EyePoint Inc (EYPT) is highlighted for two option strategies around the current $13.03 share price: a sell-to-open $12.50 put bid $2.50 (net cost basis $10.00 if assigned) with a 74% probability of expiring worthless and a 20.00% return (36.69% annualized) if it does; and a covered call at the $15.00 strike bid $3.00 which would produce a 38.14% total return if called at the August 21 expiration, with a 32% chance of expiring worthless and a 23.02% premium boost (42.24% annualized) if it does. Implied volatilities are elevated (put 149%, call 147%) versus trailing 12‑month volatility of 73%, and Stock Options Channel will track odds and contract histories on its site.

Analysis

Market structure: Elevated implied vol (~147–149% vs realized 73%) signals concentrated demand for hedges and speculative option flows around EYPT, benefiting option sellers and market makers who collect rich premia but penalizing directional buyers who risk binary biotech moves. Small-cap biotech dynamics mean liquidity and gamma hedging can amplify intraday moves; a large wave of cash-secured put selling would increase downside supply if assigned and cap upside if covered calls proliferate.

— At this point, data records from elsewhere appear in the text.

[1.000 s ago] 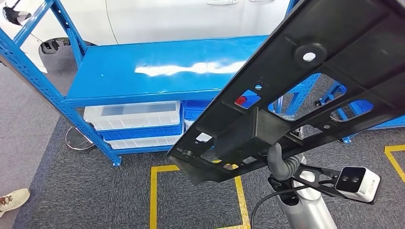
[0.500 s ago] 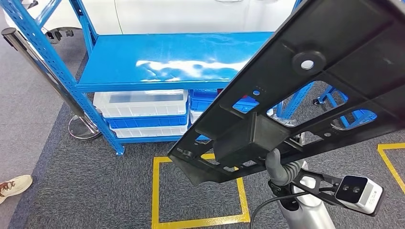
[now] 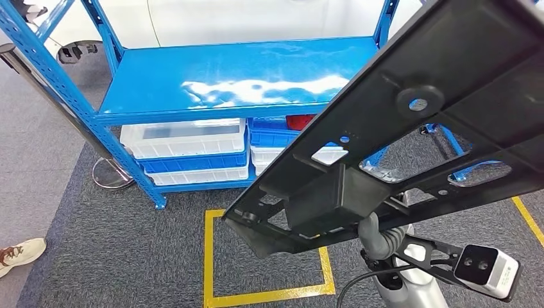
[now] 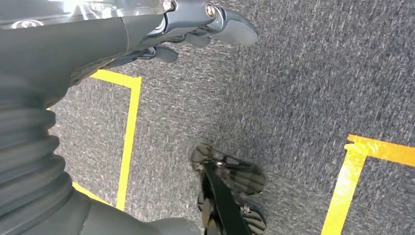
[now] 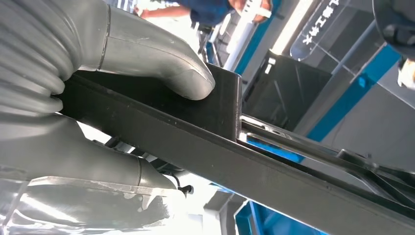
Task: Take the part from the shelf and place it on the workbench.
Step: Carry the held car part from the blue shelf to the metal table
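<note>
A long black plastic part [image 3: 410,128], ribbed and pierced with cut-outs, is held up in the air by the right hand [image 3: 378,232], tilted so that its near end hangs low over the floor and its far end rises toward the upper right. In the right wrist view the part [image 5: 254,166] is clamped at its edge between the grey thumb [image 5: 147,54] on one face and the rest of the right hand [image 5: 73,147] on the other. The left hand [image 4: 195,29] is seen hanging over grey carpet [image 4: 293,98], its fingers loosely curled and a little apart, with nothing in them. A square of yellow tape [image 3: 208,256] is marked on the carpet below the part's near end. Beyond it a blue steel shelf [image 3: 231,77] is seen with a bare glossy deck; white and blue bins [image 3: 186,149] are stacked beneath it. At the near left edge of the floor a person's shoe [image 3: 16,253] is visible.
</note>
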You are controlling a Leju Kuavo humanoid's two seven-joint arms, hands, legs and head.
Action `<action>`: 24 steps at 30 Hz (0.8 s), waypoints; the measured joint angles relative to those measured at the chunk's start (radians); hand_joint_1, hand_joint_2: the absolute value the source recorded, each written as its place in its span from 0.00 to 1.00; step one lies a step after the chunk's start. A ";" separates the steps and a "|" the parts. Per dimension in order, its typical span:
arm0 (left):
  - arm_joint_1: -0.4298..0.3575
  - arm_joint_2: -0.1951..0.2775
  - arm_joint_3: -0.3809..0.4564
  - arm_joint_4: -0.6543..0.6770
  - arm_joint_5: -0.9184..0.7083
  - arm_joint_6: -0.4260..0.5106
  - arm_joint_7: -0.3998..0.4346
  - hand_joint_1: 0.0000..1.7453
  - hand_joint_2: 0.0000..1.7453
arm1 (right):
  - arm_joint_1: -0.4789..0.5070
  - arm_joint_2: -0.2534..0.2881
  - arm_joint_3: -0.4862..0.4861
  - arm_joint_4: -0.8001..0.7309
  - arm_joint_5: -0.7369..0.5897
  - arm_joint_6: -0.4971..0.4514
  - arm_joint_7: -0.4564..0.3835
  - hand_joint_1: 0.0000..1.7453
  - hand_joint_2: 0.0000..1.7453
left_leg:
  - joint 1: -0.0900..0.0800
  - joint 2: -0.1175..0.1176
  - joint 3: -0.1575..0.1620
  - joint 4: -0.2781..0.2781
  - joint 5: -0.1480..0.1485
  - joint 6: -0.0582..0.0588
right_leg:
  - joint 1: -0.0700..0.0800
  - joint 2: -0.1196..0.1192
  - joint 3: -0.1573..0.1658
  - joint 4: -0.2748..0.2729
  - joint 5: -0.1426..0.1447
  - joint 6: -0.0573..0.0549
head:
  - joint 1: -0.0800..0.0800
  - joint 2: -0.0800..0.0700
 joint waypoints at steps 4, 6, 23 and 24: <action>0.005 0.000 0.001 0.000 -0.006 -0.008 -0.011 0.00 1.00 | 0.012 0.012 -0.014 -0.004 0.007 0.012 0.000 1.00 1.00 | 0.013 -0.021 0.072 -0.136 0.095 -0.007 | -0.004 0.030 -0.008 0.017 0.000 0.008 | 0.000 0.000; 0.006 0.000 0.002 0.000 -0.008 -0.008 -0.015 0.00 1.00 | 0.012 0.017 -0.022 -0.008 0.006 0.018 0.000 1.00 1.00 | 0.017 -0.052 0.117 -0.234 0.124 -0.001 | -0.003 0.049 -0.020 0.029 0.002 0.020 | 0.001 0.000; -0.009 0.018 0.025 0.000 -0.054 0.018 -0.091 0.00 1.00 | 0.081 0.062 -0.027 -0.129 0.097 0.020 0.000 1.00 1.00 | -0.002 0.086 0.107 -0.252 0.142 0.024 | 0.012 -0.061 0.010 0.036 -0.041 0.025 | 0.010 0.000; -0.012 0.018 0.024 0.000 -0.061 0.018 -0.093 0.00 1.00 | 0.084 0.062 -0.018 -0.143 0.111 0.002 0.000 1.00 1.00 | -0.002 0.095 0.108 -0.254 0.142 0.019 | 0.011 -0.049 0.007 0.035 -0.038 0.019 | 0.010 0.000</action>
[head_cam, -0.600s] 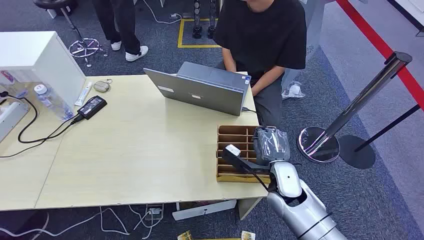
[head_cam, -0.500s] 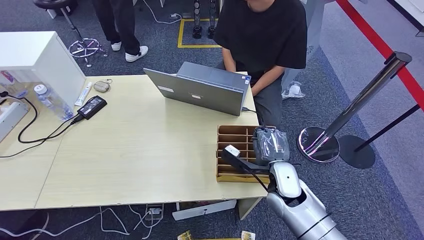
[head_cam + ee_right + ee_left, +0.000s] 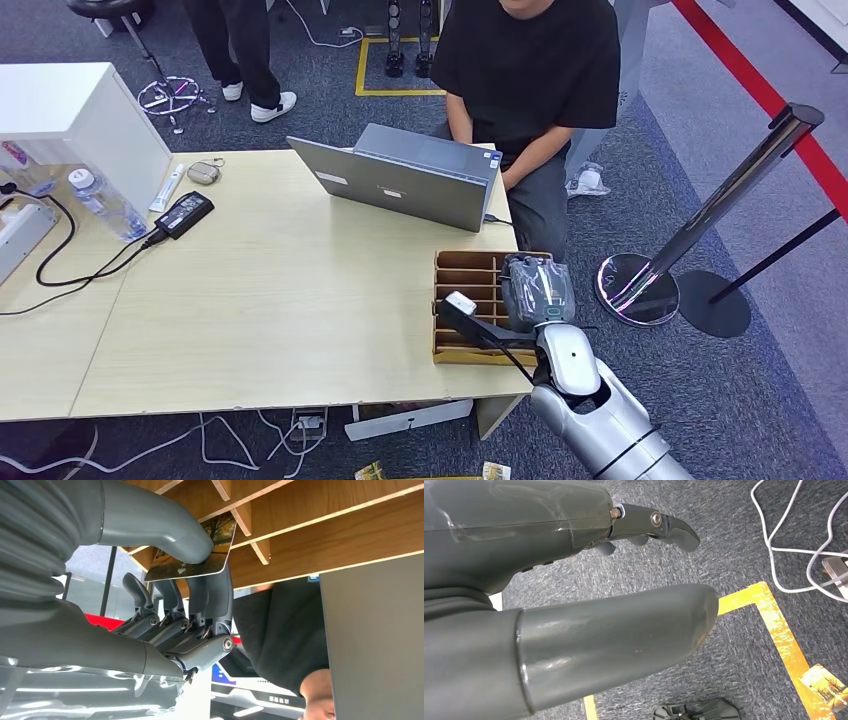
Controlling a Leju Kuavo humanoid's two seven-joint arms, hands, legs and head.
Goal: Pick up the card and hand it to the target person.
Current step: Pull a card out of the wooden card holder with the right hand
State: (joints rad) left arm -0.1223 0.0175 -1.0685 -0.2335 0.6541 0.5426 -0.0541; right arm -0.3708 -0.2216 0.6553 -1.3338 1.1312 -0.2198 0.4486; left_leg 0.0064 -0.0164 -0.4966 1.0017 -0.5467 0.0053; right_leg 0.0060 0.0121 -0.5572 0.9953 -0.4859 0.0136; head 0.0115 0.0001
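The right hand (image 3: 538, 290) hangs over the wooden divider box (image 3: 470, 300) at the near right corner of the desk (image 3: 270, 310), its silver arm coming up from below. In the right wrist view the card (image 3: 192, 550), printed with a landscape photo, is pinched between the thick grey thumb (image 3: 160, 522), pressed on its printed face, and the dark fingers (image 3: 212, 595) behind it, so the hand is grasping the card. The card lies right against the box's wooden partitions, one corner reaching in among the slots; whether it is fully clear of the box cannot be told. The person (image 3: 530, 80) in a black shirt sits at the far side of the desk, just beyond the box, with hands at an open grey laptop (image 3: 400, 180). The left hand (image 3: 574, 605) hangs above grey carpet with yellow floor tape (image 3: 774, 630) and white cables (image 3: 799, 545); its fingers hold nothing, the thumb and a dark finger extended apart.
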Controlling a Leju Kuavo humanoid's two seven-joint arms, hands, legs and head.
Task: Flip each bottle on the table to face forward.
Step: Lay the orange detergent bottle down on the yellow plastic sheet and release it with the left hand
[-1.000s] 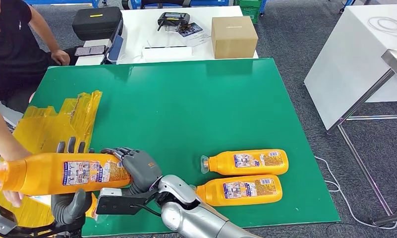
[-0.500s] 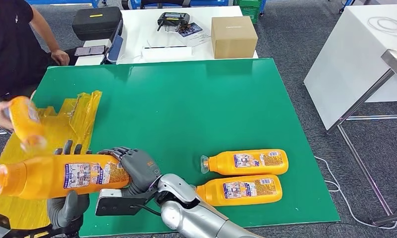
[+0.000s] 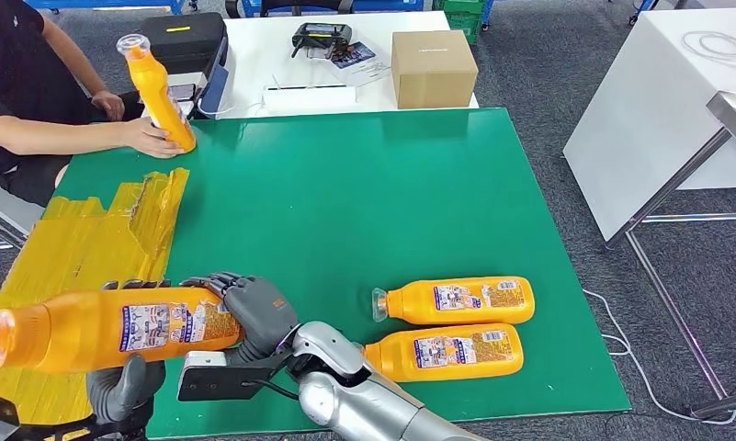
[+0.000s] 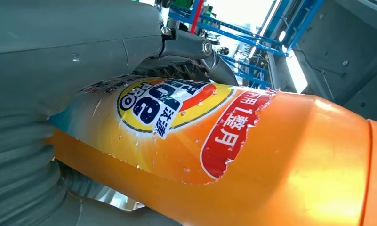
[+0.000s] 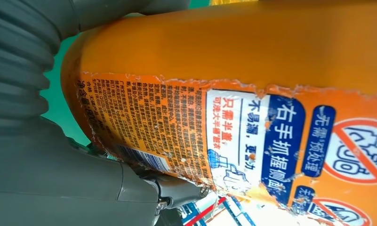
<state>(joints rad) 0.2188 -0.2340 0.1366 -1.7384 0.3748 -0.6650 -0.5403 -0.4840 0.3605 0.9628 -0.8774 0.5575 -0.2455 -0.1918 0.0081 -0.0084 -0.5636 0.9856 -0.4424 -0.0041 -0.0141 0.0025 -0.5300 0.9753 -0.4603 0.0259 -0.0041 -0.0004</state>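
Taking the green table (image 3: 345,202) as the landmark and reading from its left edge: the held bottle (image 3: 116,326) hangs over the table's near-left corner, partly above the yellow plastic sheet (image 3: 88,239) that drapes that corner. Its long axis runs side to side, cap end out past the table's left edge, base toward the middle. The left hand (image 3: 125,381) cups it from below, its fingers (image 3: 139,284) curling over the far side; the right hand (image 3: 254,308) wraps the base end — so both hands grip the one bottle. In the head view the small-print back label faces up, and the left wrist view shows the bright logo label on the underside, so a roll about the long axis seems to be what the coming move calls for; the right hand, at the base, looks best placed to drive it while the left supports. At the table's far-left corner a person's hand (image 3: 152,138) steadies a tilted bottle (image 3: 157,87), cap up. Further right, near the table's front edge, two lying bottles rest close together and parallel, caps pointing left: the farther bottle (image 3: 456,300) and the nearer bottle (image 3: 447,352), both showing similar small-print labels — probably not yet flipped. Beyond the table's far edge sits a cardboard box (image 3: 433,66), closed, so its contents cannot be told.
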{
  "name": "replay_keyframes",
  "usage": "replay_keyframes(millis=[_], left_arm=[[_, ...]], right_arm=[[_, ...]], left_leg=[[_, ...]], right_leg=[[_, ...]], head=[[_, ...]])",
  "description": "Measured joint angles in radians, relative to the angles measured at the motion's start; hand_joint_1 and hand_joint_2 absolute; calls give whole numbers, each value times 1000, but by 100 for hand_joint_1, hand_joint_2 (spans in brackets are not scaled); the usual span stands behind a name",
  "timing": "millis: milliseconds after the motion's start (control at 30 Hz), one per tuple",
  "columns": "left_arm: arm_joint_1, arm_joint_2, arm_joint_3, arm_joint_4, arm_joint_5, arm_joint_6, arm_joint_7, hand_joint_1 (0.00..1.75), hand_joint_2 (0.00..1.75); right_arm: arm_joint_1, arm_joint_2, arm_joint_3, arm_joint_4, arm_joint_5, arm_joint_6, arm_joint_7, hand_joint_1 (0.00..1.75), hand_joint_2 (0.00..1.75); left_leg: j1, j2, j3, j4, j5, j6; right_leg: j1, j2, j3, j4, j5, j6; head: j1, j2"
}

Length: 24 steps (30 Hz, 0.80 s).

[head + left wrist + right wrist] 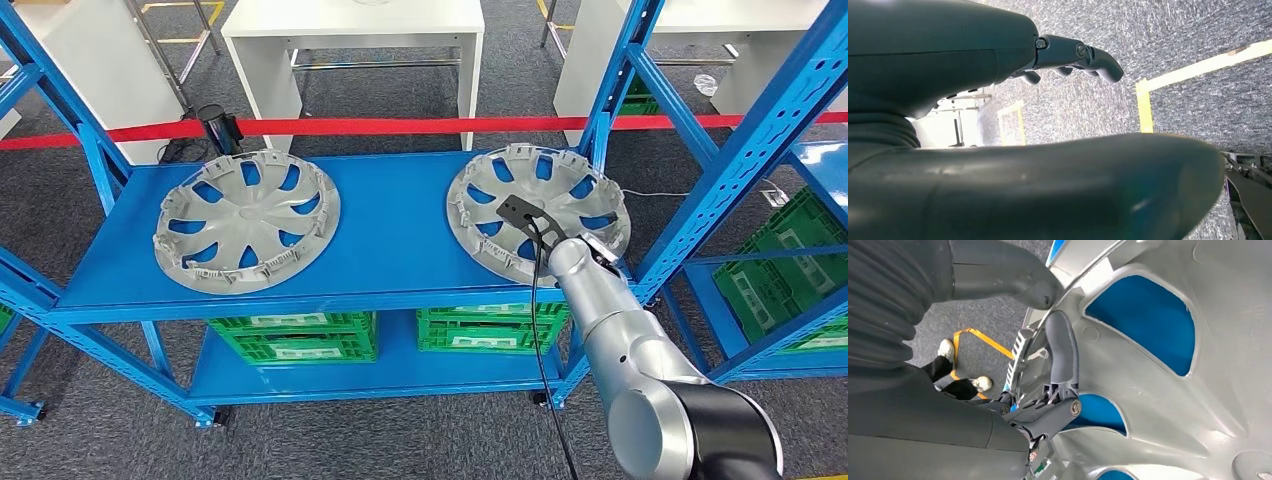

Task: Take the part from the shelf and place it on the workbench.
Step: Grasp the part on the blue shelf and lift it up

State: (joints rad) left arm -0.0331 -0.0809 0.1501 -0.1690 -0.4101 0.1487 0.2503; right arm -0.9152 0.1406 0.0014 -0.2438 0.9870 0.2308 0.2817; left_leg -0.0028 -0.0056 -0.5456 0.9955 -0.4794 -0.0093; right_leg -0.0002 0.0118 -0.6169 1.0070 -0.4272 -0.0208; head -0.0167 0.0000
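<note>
Two grey hubcaps lie face-down on the blue shelf (400, 235), one at the left (247, 220) and one at the right (540, 215). My right arm reaches in from below right, and my right hand (603, 250) is at the near right rim of the right hubcap. In the right wrist view the hand (1058, 355) pinches that hubcap's (1168, 405) rim, thumb (1033, 287) on the outside and a dark finger (1063, 350) hooked inside. My left hand (1073, 55) hangs over the carpet floor, fingers apart and holding nothing.
Green crates (290, 335) (490, 325) sit on the lower shelf, another (800, 250) in the rack to the right. A blue upright (740, 170) stands close beside my right arm. Red barrier tape (400, 126) and white tables (350, 40) lie behind. A person's shoes (960, 385) are nearby.
</note>
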Motion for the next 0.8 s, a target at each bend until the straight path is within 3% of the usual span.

Risk assessment: Tail risks are classic biotech binaries—FDA/clinical failure or urgent dilution could produce >50% downside within days; conversely positive readouts could spike price >50% (short-squeeze risk). On an immediate horizon (days–weeks) option decay (theta) favors sellers; over months the company’s cash runway and financing needs (look for 2–4 quarters of runway) are the dominant long-term risks. Trade implications: The highest-probability, asymmetry-favouring trades are income-oriented: cash‑secured put at $12.50 (collect $2.50) or buy-and-covered-call at $15 ($3) to monetize rich IV while targeting 20–38% pre-commission returns to Aug 21 expiration. For volatility plays, prefer defined-risk premium (sell put spreads) rather than naked short strangles; avoid naked long-dated long calls unless you pay for protection with limited size. Contrarian angles: The market may be over-pricing event risk—IV is ~2x realized—so selling time premium with defined risk likely outperforms if no binary occurs; however this is underdone only if no imminent Phase/FDA data in the next 30–45 days. Historical parallel: small biotech around binary events typically mean-revert IV post-event by 30–70%, creating a clear short-premia opportunity but with asymmetric assignment risk.